Cresce l’attesa per la presentazione ufficiale dell’iPhone 7 e delle nuove caratteristiche di iOS 10 (è ormai dato per scontato che avverrà dopodomani, il 7 settembre, durante l’evento speciale al Bill Graham Civic Auditorium di San Francisco), una nuova tappa del percorso che sta portando l’azienda di Cupertino a espandere il proprio raggio d’azione ben oltre i confini dell’IT propriamente detto. Tra le principali scommesse di Tim Cook c’è infatti anche il progetto Apple Pay che, partito con gran fanfara proprio due anni fa, di fatto inaugurando il mercato dei mobile proximity payment di massa, si trova oggi a fronteggiare un contesto competitivo sempre più ostico, con player agguerriti nei settori dell’Hi tech (con il recente ingresso di Huawei e Xiaomi nella partita in cui si erano già lanciati Samsung e LG), del Finance e, non ultimo, del Retail. In più, come fanno notare gli esperti dell’Osservatorio Mobile Payment del Politecnico di Milano, “le soluzioni di pagamento offerte ai consumatori sono tante (anche a parità di tipologia di acquisto) e sinora – in generale nel mondo – nessuna è riuscita a prevalere decisamente sulle altre”.

Il debutto in Europa: UK e Francia. E in Italia?

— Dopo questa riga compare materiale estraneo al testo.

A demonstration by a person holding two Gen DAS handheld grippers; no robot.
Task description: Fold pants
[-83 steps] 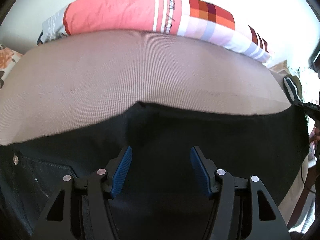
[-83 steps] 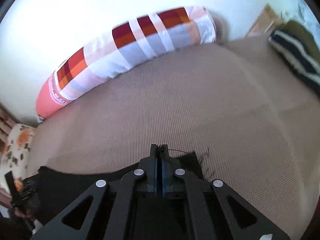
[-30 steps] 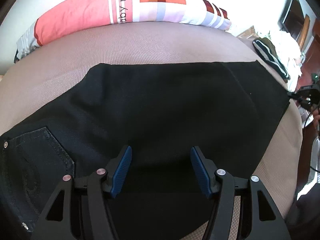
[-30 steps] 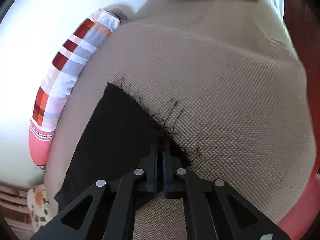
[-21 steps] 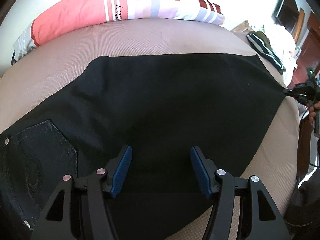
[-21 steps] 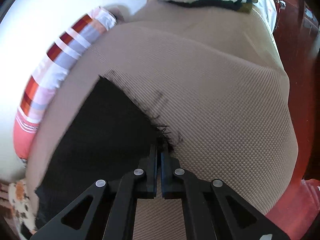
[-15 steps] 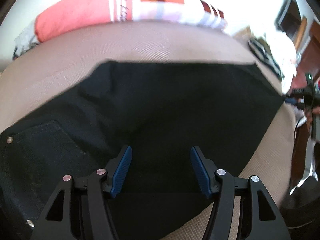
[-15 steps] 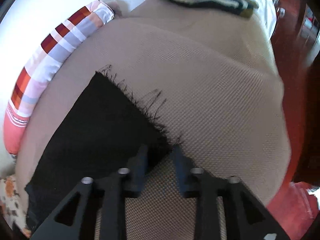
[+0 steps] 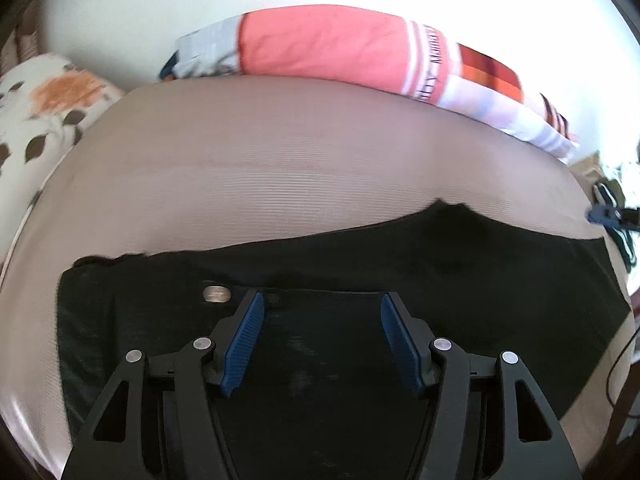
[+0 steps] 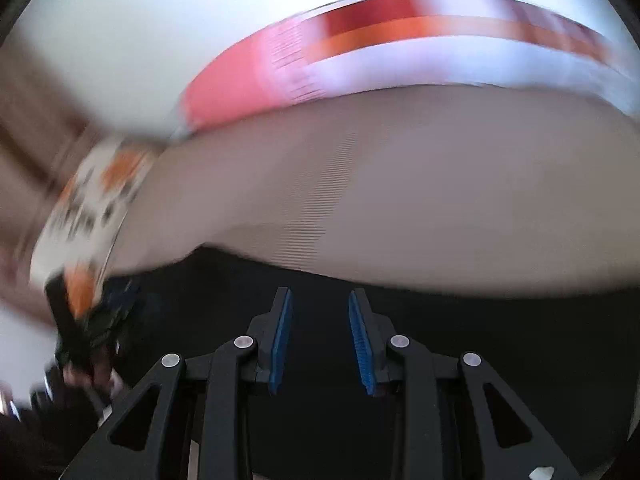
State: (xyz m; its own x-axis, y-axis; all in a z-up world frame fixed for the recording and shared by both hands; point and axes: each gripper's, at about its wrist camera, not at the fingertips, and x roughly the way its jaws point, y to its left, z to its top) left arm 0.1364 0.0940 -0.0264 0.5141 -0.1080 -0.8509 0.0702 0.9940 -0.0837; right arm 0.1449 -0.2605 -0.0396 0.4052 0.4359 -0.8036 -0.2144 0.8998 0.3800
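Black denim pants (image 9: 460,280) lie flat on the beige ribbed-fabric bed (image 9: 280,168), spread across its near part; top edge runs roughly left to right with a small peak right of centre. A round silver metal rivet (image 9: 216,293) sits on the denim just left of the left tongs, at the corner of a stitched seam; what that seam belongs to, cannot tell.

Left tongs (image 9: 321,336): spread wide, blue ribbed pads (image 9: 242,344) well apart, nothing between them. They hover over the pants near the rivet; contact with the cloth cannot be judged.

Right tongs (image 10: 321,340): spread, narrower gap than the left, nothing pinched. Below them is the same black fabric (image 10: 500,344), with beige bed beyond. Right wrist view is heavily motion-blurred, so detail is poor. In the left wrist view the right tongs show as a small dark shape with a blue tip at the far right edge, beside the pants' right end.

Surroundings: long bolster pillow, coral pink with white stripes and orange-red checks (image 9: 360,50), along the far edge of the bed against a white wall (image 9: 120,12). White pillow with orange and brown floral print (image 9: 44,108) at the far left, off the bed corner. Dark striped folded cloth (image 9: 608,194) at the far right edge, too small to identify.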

È piuttosto indicativo che, a dispetto di quanto si potesse immaginare all’inizio, a 24 mesi dal lancio la piattaforma di pagamento sia stata introdotta solo in altri otto Paesi. Agli Stati Uniti, dove ha per l’appunto debuttato Apple Pay, si sono aggiunti Regno Unito, Cina, Australia, Canada, Singapore, e a partire da luglio, Svizzera e Francia (dove è già accettato da catene come Bocage, Le Bon Marché, Cojean, Dior, Louis Vuitton, Fnac, Sephora, Flunch, Parkeon, Pret). L’ultimo mercato entrato nel circuito, ad agosto, è Hong Kong, mentre sembrerebbe che entro la fine del 2016 tocchi alla Spagna.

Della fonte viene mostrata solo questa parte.